One company, Northrop Grumman, plans to manufacture a compact version of the machine. But the federal Food and Drug Administration must approve the device first, a process that could take three years or more.

Dr. Brenner said a medium-size dirty bomb might result in significant doses of radiation "only within only a few hundred yards of an actual event, and possibly less." A large bomb, however, could affect people miles away, depending on the winds.

While some people may envision widespread illness from a dirty bomb, Dr. Brenner said the reality would probably be quite different. In 1987 in Goiania, a city of 1.3 million people in Brazil, thieves stole and broke open sources of radioactive cesium from an abandoned medical center. The dispersal of radiation was equivalent to what scientists would classify as a medium-size dirty bomb.

About 130,000 people overwhelmed hospital emergency rooms. Of those, 250 people, some with radioactive residue still on their skin, were found to be contaminated through the use of Geiger counters. (The counters can detect radioactive material, but if the material is no longer present, they cannot necessarily tell whether an individual was exposed.)

Eventually, only 20 people showed signs of radiation sickness and required treatment.

"So the lesson from that is you need triage," Dr. Brenner said. "You need to be able to figure out who actually needs treatment, and those are the sort of numbers from a dirty bomb that you might expect - one in 10,000 might need treatment." While people with lower doses would not need immediate care, he added, they could be at risk for cancer later in life.

The Columbia center is one of several institutions that have won grants and contracts since 9/11 to develop products and therapies for use in a radiological attack. Dr. Brenner and the scientists have received $25 million since 2005 from the National Institute of Allergy and Infectious Diseases to develop new, faster ways to measure radiation exposure. Additional financing has come from the Biomedical Advanced Research and Development Authority, part of the United States Department of Health and Human Services.

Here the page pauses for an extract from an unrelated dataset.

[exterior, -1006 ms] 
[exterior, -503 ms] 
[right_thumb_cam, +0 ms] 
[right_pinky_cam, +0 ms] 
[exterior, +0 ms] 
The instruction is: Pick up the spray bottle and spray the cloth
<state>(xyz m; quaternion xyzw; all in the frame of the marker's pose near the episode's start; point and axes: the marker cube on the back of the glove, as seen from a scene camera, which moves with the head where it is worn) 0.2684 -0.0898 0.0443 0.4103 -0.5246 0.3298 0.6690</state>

"Some of our scenarios are based on tens of thousand of people being exposed," said Gary L. Disbrow, deputy director of the authority's Division of Chemical, Biological, Radiological and Nuclear Countermeasures. "But in addition to that, we expect 10 times that number of 'worried well,' and they will want access to those countermeasures."

The Columbia project is focused on three means of measuring exposure levels, two based on blood and one on urine. The one closest to fruition, the Rapid Automated Biodosimetry Tool, or Rabit for short, looks for chromosome damage in a single drop of blood from a finger prick.

In the Columbia lab, a robotic arm whirls rapidly, taking dozens of such samples and moving them through several steps.

One day, there could be several machines in hospitals around the city. There they would bide their time - and be kept in good working condition - by performing other tasks, like analyzing amniotic fluid for genetic abnormalities.

"You can perfectly imagine that these machines would be sitting in a dusty basement, and no one could remember what they were for," Dr. Brenner said. "It's a strange situation to build a machine that may be used decades down the line."